Los intentos por saquear o destruir los soportes de la cultura, el conocimiento y la memoria de comunidades enteras son sistemáticos y ocurren habitualmente durante los enfrentamientos bélicos (sucesos que también suceden con enorme persistencia: ¿alguien recuerda el último año en el que no hubo guerras en ningún lugar del mundo?). Pero con la misma constancia e ímpetu, una fuerza de preservación y difusión opone resistencia: de una u otra forma, siempre se han encontrado las vías para rescatar libros que se creían perdidos, estudios, datos históricos, edificios, piezas musicales y obras de arte en general.
En la eterna pugna entre las fuerzas de preservación y las de destrucción, lo común es que estas últimas mancillen o destruyan los espacios de conocimiento y cultura; en cambio, es poco frecuente que la invasión suceda en sentido contrario. Por ello, resultan especialmente llamativos aquellos contados lugares que, de ser cárceles, cadalsos o fortines, fueron transformados en plazas, museos y espacios para la documentación y la difusión de la cultura. En México contamos con varios; uno de los más famosos es el Palacio Negro de Lecumberri.
Inaugurado a finales de 1900, el edificio de Lecumberri fue una de las prisiones más emblemáticas del país, durante los 76 años que prestó este servicio. Si no fuese ya lo suficientemente amarga su función, el recinto pareció adquirir un mal hado apenas unos años después de su inauguración: en febrero de 1913, sus muros externos sirvieron como un tétrico telón de fondo para los asesinatos de Francisco I. Madero y José María Pino Suárez. Marcado por este hecho, tal vez premonitorio, Lecumberri fue un espacio que se usó no pocas veces como sitio de detención y abuso de presos políticos. Entre sus celdas, calabozos y crujías transitaron estudiantes, escritores, artistas, intelectuales y activistas.
Muchos de los jóvenes detenidos en los infames sucesos de Tlatelolco, en octubre de 1968, encontraron en Lecumberri su destino; David Alfaro Siqueiros estuvo preso más de una vez en el interior de estos muros, y José Revueltas vivió horas muy amargas encerrado en esta temida prisión (paradojas del arte, esta dura experiencia le dio los elementos y el impulso para escribir “El Apando”, una de sus novelas medulares)… Por supuesto, son incontables las personas que fueron apresadas aquí sin ninguna otra razón de peso que -por ejemplo- oponerse a un aberrante presidencialismo sin contrapesos y a la débil (o quizás nula) división de poderes en el Estado; pero sirvan los tres casos mencionados como ejemplos significativos de hasta qué punto fue grave y dañina la época en que los titulares del ejecutivo y otros mandamases padecían de hipertrofia en el ejercicio de sus funciones, validados por una mayoría de servidores interesados, abyectos o temerosos.

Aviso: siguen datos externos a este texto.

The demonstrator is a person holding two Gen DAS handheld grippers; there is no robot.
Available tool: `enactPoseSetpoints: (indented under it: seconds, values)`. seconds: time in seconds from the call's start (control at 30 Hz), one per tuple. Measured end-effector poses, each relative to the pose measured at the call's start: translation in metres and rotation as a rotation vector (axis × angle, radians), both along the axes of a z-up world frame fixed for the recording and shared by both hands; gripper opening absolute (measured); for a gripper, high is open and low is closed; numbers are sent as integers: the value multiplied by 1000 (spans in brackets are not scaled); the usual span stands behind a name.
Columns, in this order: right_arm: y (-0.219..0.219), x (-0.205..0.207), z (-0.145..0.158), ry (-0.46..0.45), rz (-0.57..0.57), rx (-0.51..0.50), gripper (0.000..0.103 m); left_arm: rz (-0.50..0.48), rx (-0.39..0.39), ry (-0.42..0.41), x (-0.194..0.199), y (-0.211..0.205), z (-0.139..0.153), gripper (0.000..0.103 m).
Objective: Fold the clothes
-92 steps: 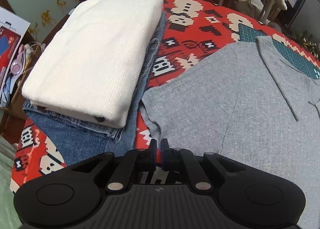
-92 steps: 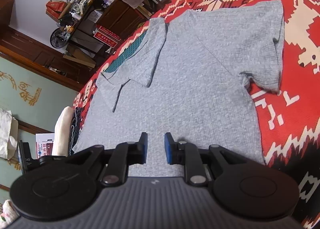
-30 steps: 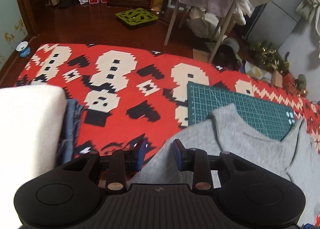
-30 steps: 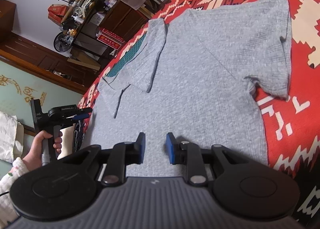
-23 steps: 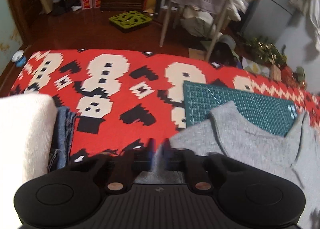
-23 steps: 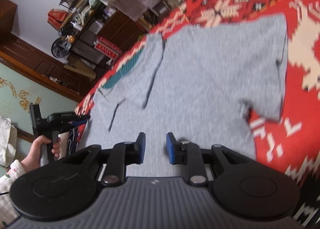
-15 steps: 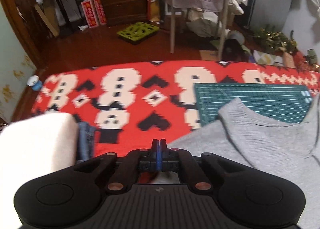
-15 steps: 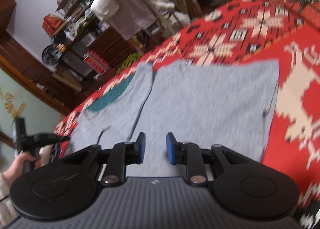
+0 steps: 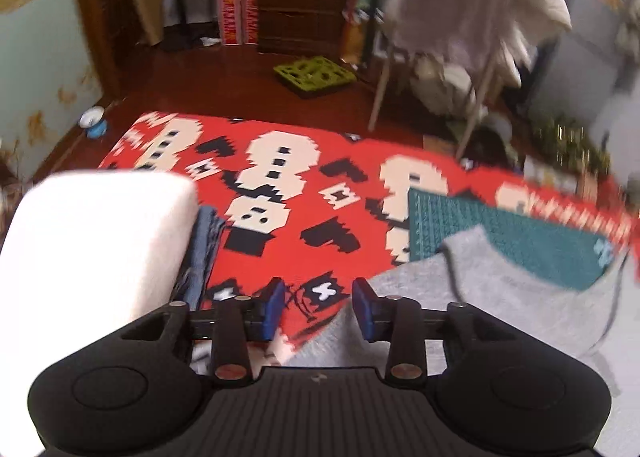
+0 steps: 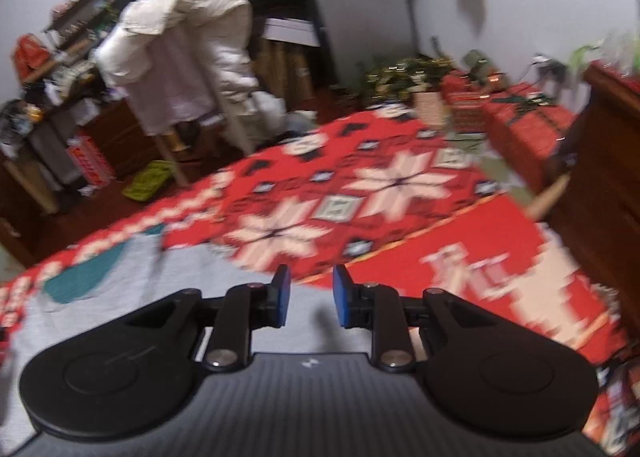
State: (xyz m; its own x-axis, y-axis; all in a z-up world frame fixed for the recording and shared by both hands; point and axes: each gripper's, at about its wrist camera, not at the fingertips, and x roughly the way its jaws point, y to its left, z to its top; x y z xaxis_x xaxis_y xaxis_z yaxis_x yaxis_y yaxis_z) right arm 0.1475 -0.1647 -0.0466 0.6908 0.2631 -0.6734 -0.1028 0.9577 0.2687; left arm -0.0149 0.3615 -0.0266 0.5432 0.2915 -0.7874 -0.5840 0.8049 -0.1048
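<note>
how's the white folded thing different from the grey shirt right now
The white garment is folded into a thick block, stacked on denim; the grey shirt lies spread out flat, partly over a green cutting mat. White sits at the left; grey at the right. Both rest on the red patterned cloth.

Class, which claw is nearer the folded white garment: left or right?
Left. The left claw, its jaws opening and empty, is just right of the white garment. The right claw is over the grey shirt; its view shows no white garment.
</note>
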Motion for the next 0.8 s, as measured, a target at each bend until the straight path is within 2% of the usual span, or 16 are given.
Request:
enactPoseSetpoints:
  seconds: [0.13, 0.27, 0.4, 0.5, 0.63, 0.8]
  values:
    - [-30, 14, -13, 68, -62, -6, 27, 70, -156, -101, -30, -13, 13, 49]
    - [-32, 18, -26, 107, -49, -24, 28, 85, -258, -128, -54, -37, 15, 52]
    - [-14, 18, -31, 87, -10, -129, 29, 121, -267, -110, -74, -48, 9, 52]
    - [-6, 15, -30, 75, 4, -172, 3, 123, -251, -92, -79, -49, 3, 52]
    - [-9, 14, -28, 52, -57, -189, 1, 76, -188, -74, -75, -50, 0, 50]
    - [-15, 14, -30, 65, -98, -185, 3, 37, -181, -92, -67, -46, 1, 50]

Así como los asesinatos de Madero y Pino Suárez funcionarían como premoniciones en cuanto a una de las tareas para las que habría de servir el Palacio de Lecumberri, de la misma forma el encierro de estudiantes universitarios, escritores, filósofos y artistas en sus oscuras celdas habría de predecir el futuro del imponente recinto: en 1976 terminó su ciclo como penitenciaría y apenas un año después -el 26 de mayo de 1977- cambiaría radicalmente de giro, para convertirse en la sede del Archivo General de la Nación: el recinto en el que se protege la mayor cantidad de documentos en el país (del siglo XVI al año en curso, resguarda casi 400 millones de hojas).
Pocas veces nos es dado observar estas perfectas joyas de ironía accidental, que la casualidad o el curso azaroso de la historia nos regala: aquel lugar en el que se quiso silenciar hechos y voces incómodas, hoy protege sus registros para que no se pierdan ni sean borrados por el tiempo y el olvido…

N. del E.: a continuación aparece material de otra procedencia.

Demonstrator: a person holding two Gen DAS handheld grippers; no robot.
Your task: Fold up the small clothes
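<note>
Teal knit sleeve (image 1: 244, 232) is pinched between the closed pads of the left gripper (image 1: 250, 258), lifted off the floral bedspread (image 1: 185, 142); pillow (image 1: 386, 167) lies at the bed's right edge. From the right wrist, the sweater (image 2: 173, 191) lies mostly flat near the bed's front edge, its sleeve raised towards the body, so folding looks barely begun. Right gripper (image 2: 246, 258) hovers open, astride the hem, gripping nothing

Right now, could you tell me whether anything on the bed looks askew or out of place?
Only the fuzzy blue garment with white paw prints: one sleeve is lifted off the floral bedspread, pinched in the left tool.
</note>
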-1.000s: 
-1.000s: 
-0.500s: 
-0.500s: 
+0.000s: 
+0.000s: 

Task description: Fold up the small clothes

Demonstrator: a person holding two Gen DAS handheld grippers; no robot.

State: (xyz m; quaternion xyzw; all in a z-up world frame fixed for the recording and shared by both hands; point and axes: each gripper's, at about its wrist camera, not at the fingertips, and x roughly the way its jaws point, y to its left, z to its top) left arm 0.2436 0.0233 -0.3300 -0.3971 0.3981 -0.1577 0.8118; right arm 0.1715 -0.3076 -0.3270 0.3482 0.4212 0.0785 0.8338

No hay mucho que agregar en esta entrega, salvo hacer una invitación a que utilicen los servicios de consulta que ofrecen los archivos universitarios, municipales, estatales y federales. Hay una cantidad inmensa de historias y datos, de cultura y de memoria que da cuenta de quienes somos, de dónde venimos y hacia dónde vamos. ¡Nos vemos la próxima semana!